Exercise objective. Print out the whole listing below exactly as it is written.

** Opening Supplied material block **

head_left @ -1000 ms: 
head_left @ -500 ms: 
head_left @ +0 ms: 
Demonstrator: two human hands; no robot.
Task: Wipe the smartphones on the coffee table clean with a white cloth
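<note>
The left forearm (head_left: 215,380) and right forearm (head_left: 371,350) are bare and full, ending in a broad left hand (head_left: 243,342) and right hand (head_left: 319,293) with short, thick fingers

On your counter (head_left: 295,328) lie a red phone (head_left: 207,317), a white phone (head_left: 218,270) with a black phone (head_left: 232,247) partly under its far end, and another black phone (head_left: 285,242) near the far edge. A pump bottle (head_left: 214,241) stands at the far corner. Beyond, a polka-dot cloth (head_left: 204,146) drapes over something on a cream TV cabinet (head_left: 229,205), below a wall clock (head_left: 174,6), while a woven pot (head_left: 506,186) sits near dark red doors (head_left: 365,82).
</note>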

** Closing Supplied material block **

Response to the task.
head_left @ -1000 ms: 
head_left @ -500 ms: 
head_left @ +0 ms: 
Demonstrator: two human hands; no robot.
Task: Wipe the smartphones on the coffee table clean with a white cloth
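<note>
The left forearm (head_left: 215,380) and right forearm (head_left: 371,350) are bare and full, ending in a broad left hand (head_left: 243,342) and right hand (head_left: 319,293) with short, thick fingers

On your counter (head_left: 295,328) lie a red phone (head_left: 207,317), a white phone (head_left: 218,270) with a black phone (head_left: 232,247) partly under its far end, and another black phone (head_left: 285,242) near the far edge. A pump bottle (head_left: 214,241) stands at the far corner. Beyond, a polka-dot cloth (head_left: 204,146) drapes over something on a cream TV cabinet (head_left: 229,205), below a wall clock (head_left: 174,6), while a woven pot (head_left: 506,186) sits near dark red doors (head_left: 365,82).
</note>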

This output requires nothing further.